I received a question after my last blog post asking me to clarify the concept of within and between subgroup variation which is used in calculating Cpk, Cp, Cr, Ppk, Pp, Pr and other statistics. Here is an example I used to help explain the differences.

Let’s say that every day I run about 30 minutes with my chocolate labrador, Cadbury (pictured below).

While running, I decide to measure how fast we are going. I measure the speed (pace) three times throughout the run: toward the beginning, the middle, and the end of the run. This data tells me a few things:

1. The pace at the beginning, middle, and end of the run.

2. The average pace we keep. This average pace is also called an X-bar.

3. The difference between the fastest pace and the slowest pace, also called the range.

4. Cadbury, like me, has a lot more energy at the beginning of our run than at the end.

The data collected is easy enough to understand. But what if I want to know if the process is capable (of meeting some goal)? This is the same questions you no doubt have had about data collected for traditional quality improvement purposes. The tool I need to answer this question is capability analysis.

I am using the example of running to illustrate variability. As mentioned in #2 above, the average pace of a run is the X-bar. The range of the three measurements (#3 above) is also known as the within subgroup variation. This is sometimes referred to as the subgroup (or sample) standard deviation.

Let’s say Cadbury and I have run daily for 20 days. I took 3 measurements of my pace each day, so I now have 60 measurements. The variation of all 60 measurements is called the variation within and between the subgroups. This is sometimes called the total standard deviation.

Within subgroup variation (subgroup standard deviation) is used in calculating control limits and Cp, Cr, and Cpk. Within and between subgroup variation (total standard deviation) is used in calculating Pp, Pr, and Ppk. Keep the questions coming–Cadbury and I will try our best to answer them!

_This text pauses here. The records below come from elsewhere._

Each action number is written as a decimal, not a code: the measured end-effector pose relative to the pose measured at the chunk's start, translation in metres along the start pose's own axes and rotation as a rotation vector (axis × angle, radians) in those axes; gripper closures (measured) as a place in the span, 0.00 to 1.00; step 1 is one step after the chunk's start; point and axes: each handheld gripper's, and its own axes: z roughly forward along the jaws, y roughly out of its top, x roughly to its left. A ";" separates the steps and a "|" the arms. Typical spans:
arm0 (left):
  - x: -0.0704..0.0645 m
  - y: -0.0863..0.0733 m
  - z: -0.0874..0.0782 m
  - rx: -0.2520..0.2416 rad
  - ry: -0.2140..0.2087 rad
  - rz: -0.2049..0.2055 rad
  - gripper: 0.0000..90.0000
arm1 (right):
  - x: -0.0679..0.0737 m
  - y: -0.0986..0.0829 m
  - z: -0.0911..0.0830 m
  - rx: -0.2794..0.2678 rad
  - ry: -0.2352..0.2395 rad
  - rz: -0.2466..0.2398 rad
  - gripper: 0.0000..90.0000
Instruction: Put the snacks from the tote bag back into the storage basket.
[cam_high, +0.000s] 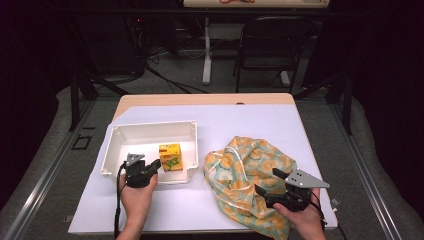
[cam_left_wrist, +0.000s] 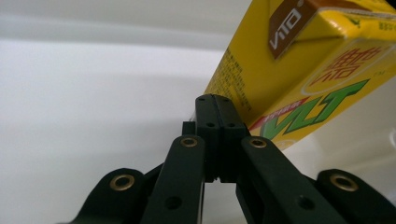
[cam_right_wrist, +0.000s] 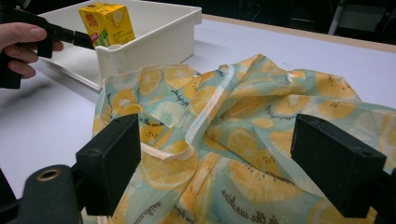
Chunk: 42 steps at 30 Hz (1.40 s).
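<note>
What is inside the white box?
A yellow drink carton stands inside the white box, near its front right corner. The left gripper hides a little of the floor beside it.

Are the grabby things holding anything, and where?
Nothing is held. The left gripper has its jaws shut together beside the yellow juice carton, not around it. The right gripper hangs open over the lemon-print cloth.

White bin (cam_high: 150, 134) near tabletop (cam_high: 250, 117) left edge, yellow carton (cam_high: 170, 157) inside, left claw (cam_high: 155, 164) beside it, lemon-print cloth (cam_high: 247, 170) under right claw (cam_high: 270, 183)
</note>
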 end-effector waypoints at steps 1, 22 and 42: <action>-0.001 0.001 0.001 -0.002 0.009 0.006 1.00 | 0.000 0.000 0.000 0.000 0.000 0.000 0.17; -0.007 0.009 0.015 0.022 0.003 -0.018 1.00 | 0.002 -0.001 0.002 0.007 0.009 -0.004 0.17; -0.022 0.011 0.031 0.030 -0.017 -0.018 1.00 | 0.002 -0.001 0.004 0.013 0.016 -0.009 0.17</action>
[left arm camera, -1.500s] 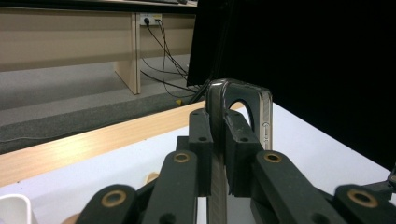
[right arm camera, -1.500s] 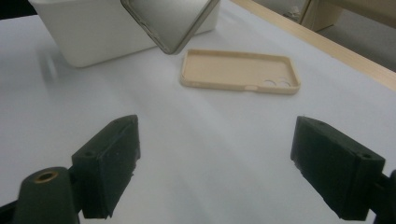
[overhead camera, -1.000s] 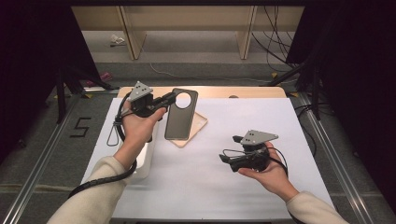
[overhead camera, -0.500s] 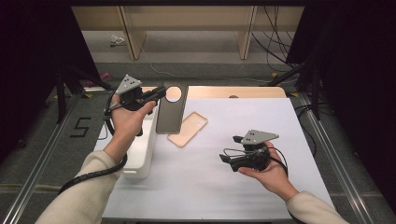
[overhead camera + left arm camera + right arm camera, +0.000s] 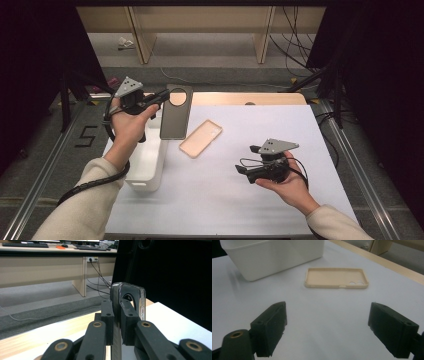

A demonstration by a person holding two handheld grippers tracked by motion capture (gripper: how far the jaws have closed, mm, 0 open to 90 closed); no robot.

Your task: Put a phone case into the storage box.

when are total standard deviation and subgroup standard deviation the same?

Subgroup standard deviation is typically the variability within the subgroup of X measurement values. X might be 5 if your sample size is 5. i.e. How much variation do you have among the 5 values.

Total standard deviation is the variability with your subgroup AND between your subgroups. This is often referred to the standard deviation of the individual values.

When are they the same? When the variability within your subgroup is the same as the variability as the within and between your subgroups. In short, if your process does not have big swings from start to finish, your total variability will likely be similar to the variability you see within a sample.

it is great article,,, but if we have only one subgroup… is standard deviation within and overall same? do you have formula to calculate them? thank you very much

When you have one subgroup, then you can only calculate the variability “within” the one subgroup. Then you need to decide what are you going to use to represent the variability of the subgroup. Two common choices are the Range of the subgroup (Max value – Min value) and Standard Deviation. Formula is:

SQRT of [(SUM(x – Mean)squared) / (n – 1) where x represents each value in your sample.

A nice approach to panel data.. Thanks a lot.

Hi

We are measuring four point in a sample and measuring 4 sample each time. It means 16 readings each measurement. Now the question is how to measure Standard deviation ? what’s the formula? I’ve to add in 24 hr.( a full day) there are 3 shifts , each shift 8hrs . we are doing this test 3 times a shift .it means there are 3*2*4*4 = 96 readings ( 3 shift * 2 times a shift * 4 samples* 4 points per samples ).

Thank you so much. I really appreciate your example with the dog. It brought a practical understanding to relate to our minitab software. You’re awesome. Beautiful dog too.

Lana H